ACTIVITY: Set down exactly the lines below, starting at the one that contains "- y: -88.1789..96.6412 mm" and ending at the one that contains "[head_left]", with both of those lines included and nothing else.
[[ EXERCISE DATA open ]]
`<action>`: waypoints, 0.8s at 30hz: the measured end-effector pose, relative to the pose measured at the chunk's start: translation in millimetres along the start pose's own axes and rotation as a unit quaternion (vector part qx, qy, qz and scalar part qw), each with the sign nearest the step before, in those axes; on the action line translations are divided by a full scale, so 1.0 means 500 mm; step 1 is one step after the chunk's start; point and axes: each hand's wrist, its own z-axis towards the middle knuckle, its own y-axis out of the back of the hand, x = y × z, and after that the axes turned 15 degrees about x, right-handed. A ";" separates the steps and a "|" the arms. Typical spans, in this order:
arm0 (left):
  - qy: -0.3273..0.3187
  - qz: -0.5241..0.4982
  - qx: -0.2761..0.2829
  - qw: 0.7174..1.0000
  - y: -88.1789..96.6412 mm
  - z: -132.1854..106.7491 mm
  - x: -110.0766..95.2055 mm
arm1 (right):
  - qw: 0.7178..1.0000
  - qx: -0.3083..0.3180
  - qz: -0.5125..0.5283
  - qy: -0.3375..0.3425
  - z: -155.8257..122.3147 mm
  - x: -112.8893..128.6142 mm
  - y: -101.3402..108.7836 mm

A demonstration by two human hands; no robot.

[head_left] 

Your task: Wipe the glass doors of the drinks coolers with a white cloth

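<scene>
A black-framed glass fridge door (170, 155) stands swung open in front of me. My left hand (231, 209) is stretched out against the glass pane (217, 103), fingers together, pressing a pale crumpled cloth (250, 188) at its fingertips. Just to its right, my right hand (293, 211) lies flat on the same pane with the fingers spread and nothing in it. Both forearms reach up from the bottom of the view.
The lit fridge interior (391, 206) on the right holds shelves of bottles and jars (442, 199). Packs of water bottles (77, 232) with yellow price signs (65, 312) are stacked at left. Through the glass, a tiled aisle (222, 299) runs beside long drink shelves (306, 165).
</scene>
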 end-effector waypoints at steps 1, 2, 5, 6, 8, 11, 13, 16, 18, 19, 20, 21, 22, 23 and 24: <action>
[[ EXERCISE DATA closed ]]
RESULT OF THE TASK:
  - y: -88.1789..96.6412 mm
  - z: -132.1854..106.7491 mm
  - x: -110.0766..95.2055 mm
arm1 (right):
  - qw: 0.7178..1.0000
  - qx: -0.3083..0.3180
  - qz: -0.5125..0.5283
  - qy: -0.3375..0.3425
  - z: -155.8257..122.3147 mm
  - x: -112.8893..128.6142 mm
  - y: -101.3402..108.7836 mm

A demonstration by two human hands; no robot.

[head_left] 

No additional output is required for this exercise.